The defendant in his own behalf was interrogated as to the dangerous character of the deceased. The question was objected to by the prosecution on the ground that no foundation had been laid for the introduction of such evidence. The objection was sustained, a bill reserved, and upon this the defendant relies.
In the bill of exception a statement is made as to what fact on this point the State witnesses swore to.
The judge in a statement to the bill says: “The counsel for the accused has undertaken to relate the testimony as given in the trial, but as it differs in several material particulars from that actually delivered it is necessary to briefly state the facts on which the ruling was based.” We must accept the statement of facts as made by the
*1523trial judge. This rule has been so often affirmed that no departure from it would be warranted. So far as the evidence of a hostile demonstration of the deceased against the accused is concerned it remains before the jury, arid is a matter for their consideration in the plea of self-defence urged by the defendant. .

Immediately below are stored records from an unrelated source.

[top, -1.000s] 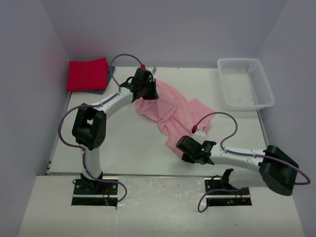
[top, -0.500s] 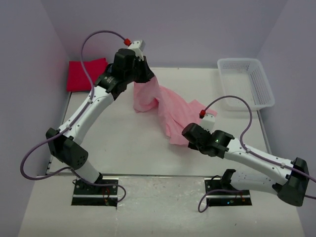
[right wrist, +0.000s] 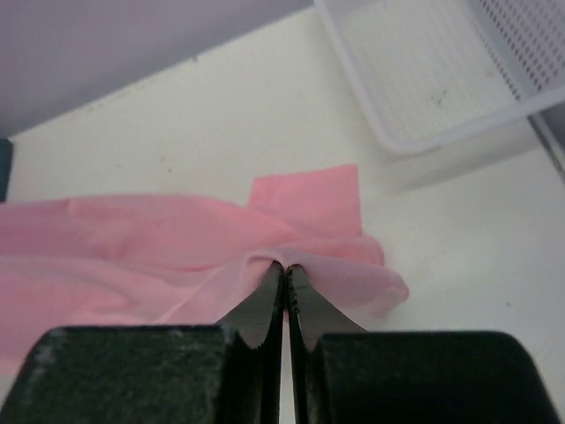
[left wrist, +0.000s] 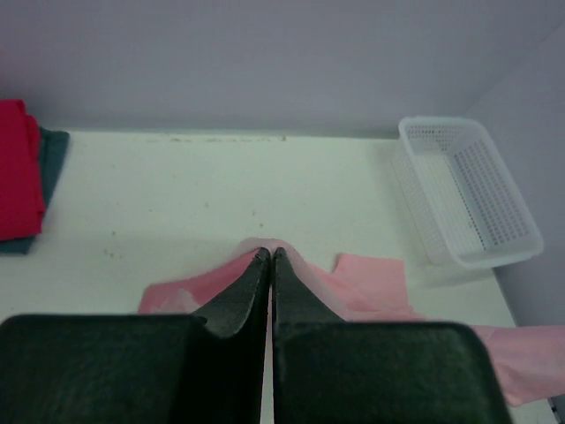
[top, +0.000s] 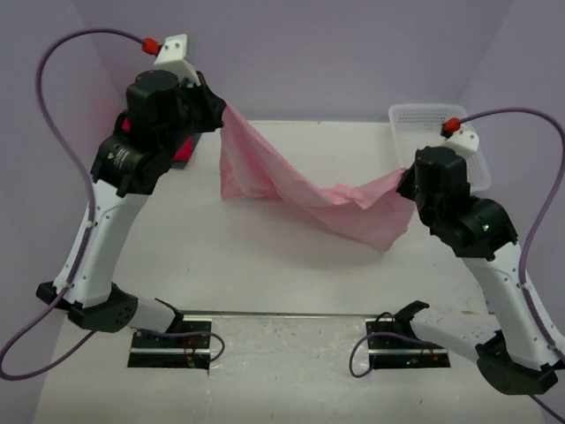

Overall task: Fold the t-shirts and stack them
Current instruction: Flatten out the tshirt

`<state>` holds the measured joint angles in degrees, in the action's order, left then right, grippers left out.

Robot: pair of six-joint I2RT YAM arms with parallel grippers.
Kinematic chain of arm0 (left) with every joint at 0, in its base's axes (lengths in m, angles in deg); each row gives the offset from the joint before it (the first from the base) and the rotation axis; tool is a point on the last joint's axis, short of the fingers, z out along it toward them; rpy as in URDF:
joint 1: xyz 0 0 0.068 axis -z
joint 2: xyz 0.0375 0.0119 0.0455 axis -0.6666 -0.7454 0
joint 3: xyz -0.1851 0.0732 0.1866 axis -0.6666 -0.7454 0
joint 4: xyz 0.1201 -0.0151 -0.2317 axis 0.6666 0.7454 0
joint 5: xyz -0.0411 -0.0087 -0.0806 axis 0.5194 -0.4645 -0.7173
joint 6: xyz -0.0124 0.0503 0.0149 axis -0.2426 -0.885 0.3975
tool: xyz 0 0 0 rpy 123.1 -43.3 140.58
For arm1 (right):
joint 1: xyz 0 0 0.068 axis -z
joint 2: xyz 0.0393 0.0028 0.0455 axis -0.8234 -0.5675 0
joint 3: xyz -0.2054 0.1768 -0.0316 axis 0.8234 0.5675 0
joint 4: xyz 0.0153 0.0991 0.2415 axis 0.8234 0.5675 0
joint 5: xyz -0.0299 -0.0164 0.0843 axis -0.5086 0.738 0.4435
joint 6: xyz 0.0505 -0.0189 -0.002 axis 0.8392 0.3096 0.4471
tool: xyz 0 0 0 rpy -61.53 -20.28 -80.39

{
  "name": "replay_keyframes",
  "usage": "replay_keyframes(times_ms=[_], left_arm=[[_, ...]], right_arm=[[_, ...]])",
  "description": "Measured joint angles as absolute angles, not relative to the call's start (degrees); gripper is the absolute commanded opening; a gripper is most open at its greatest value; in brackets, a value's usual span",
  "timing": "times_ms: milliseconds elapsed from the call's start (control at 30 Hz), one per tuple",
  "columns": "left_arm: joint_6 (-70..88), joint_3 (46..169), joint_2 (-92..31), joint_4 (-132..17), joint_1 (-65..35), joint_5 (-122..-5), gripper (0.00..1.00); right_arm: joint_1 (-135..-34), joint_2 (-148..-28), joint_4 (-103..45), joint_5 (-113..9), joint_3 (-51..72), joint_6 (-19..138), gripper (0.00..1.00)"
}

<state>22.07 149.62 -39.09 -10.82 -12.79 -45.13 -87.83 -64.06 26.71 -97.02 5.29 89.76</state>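
Pink t-shirt (top: 300,190) now raised and stretched between left tool (top: 221,111) and right tool (top: 407,182), both pinching it.

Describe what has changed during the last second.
The left tool and right tool rose and spread apart, both still shut on the pink t-shirt, which now hangs stretched between them. The folded red t-shirt and white mesh basket stayed put.

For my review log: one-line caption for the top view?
Left hand and right hand hold the pink t-shirt hanging between them above the table.
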Motion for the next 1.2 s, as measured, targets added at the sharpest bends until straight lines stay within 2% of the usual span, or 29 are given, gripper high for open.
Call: replay_keyframes(times_ms=[167, 367, 633, 833, 1200], left_arm=[[20.21, 154.19, -29.94, -5.14, -12.79, -37.7, 0.0], [17.24, 155.31, -22.37, 0.35, -12.79, -30.49, 0.0], [12.67, 155.7, -14.72, 1.51, -12.79, -27.93, 0.0], [11.67, 155.96, -7.99, -1.25, -12.77, -31.19, 0.0], [11.71, 158.24, -7.31, -5.22, -12.79, -39.56, 0.0]], right_arm=[[-82.28, -70.96, 26.42, -96.89, -13.42, 79.66, 0.0], [-81.56, -79.05, 25.86, -96.19, -29.97, 68.6, 0.0], [-81.67, -80.27, 25.02, -88.3, -48.79, 60.47, 0.0], [-81.71, -72.73, 24.06, -76.52, -52.11, 59.09, 0.0], [-81.67, -62.68, 22.51, -58.12, -52.57, 59.4, 0.0]])
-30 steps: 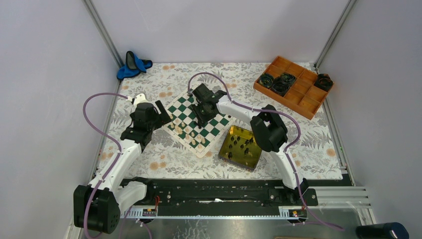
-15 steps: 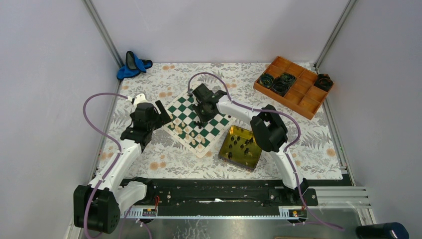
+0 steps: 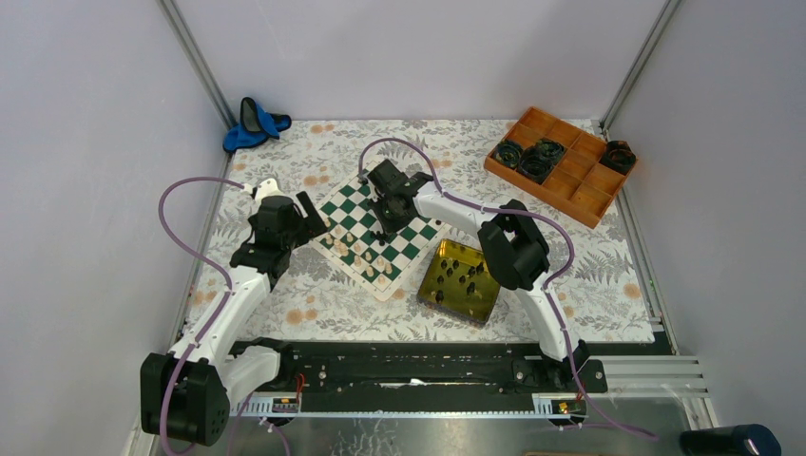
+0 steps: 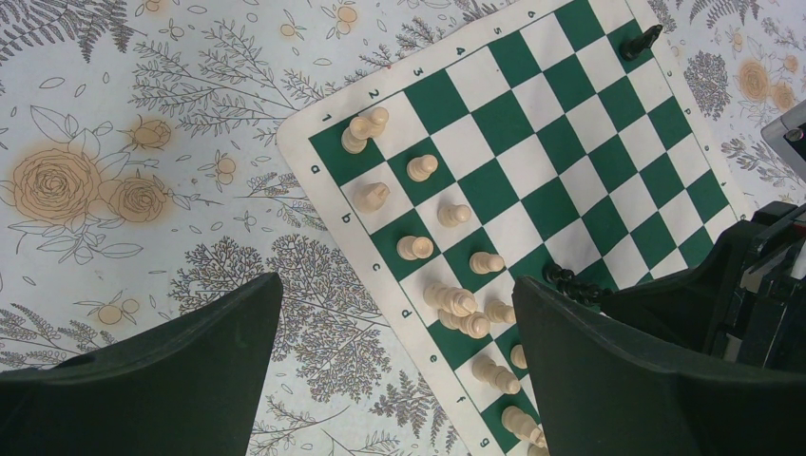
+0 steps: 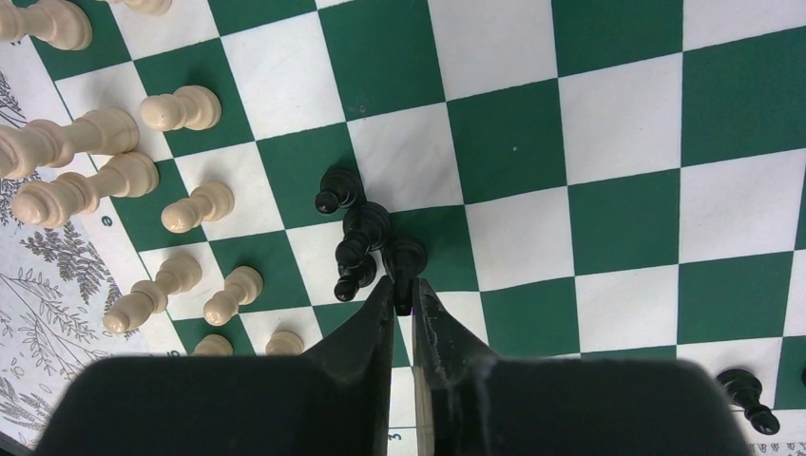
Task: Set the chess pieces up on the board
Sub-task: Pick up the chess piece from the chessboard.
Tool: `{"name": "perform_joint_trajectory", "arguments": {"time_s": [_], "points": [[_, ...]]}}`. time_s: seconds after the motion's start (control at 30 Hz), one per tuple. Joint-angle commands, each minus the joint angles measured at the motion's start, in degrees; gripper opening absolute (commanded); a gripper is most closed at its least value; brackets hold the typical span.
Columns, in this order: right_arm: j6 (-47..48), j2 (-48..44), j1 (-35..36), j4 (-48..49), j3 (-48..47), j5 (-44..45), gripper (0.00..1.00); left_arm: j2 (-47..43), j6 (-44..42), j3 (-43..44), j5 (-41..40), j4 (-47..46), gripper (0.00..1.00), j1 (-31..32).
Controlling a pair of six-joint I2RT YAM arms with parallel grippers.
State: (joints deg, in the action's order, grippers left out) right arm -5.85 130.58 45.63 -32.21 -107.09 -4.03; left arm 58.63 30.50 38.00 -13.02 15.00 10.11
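Observation:
The green-and-white board [image 3: 376, 228] lies mid-table, also in the left wrist view [image 4: 570, 152] and the right wrist view [image 5: 608, 218]. Cream-white pieces [image 4: 456, 304] stand along its left side. My right gripper [image 5: 403, 302] is over the board [image 3: 385, 223], shut on a black piece [image 5: 403, 261]. Two more black pieces [image 5: 359, 237] stand touching beside it, and one black piece [image 5: 746, 394] stands apart at the lower right. My left gripper [image 4: 394, 370] hangs open and empty over the board's left edge [image 3: 309, 220].
A yellow-gold tin tray [image 3: 460, 270] with several black pieces sits right of the board. An orange compartment tray [image 3: 561, 166] with black coiled items stands at the back right. A blue cloth [image 3: 252, 123] lies at the back left. Walls close in on three sides.

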Motion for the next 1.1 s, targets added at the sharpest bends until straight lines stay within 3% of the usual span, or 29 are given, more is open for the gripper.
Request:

The judge has his duties to perform in the course of the trial in determining questions of law, and his conscience and his judgment must be respected.
Whether or not a proper foundation has been laid for the introduction of evidence as to the character of the deceased is a question of law. The facts as relating generally to the defence must necessarily go to the jury for their final consideration, and among them the testimony as to the overt act or hostile demonstration. But the fact as to character, and the fact of communicated threats, must have a proper foundation laid before evidence as to them can be received. Whether these facts should go to the jury are based upon other facts which are addressed to the judgment and the conscience of the judge. Hence we have said, in two cases, State vs. Ford, 37 An. 443, and State vs. Harris, 45 An. 843, that there is a wide difference between evidence of an overt act and proof of the same, and that passing upon such a question the trial judge is from necessity clothed with the authority to decide whether a proper foundation has been laid for the proffered evidence of an overt act, and that authority includes the discretion to ignore and not to consider testimony which his reason refuses to believe.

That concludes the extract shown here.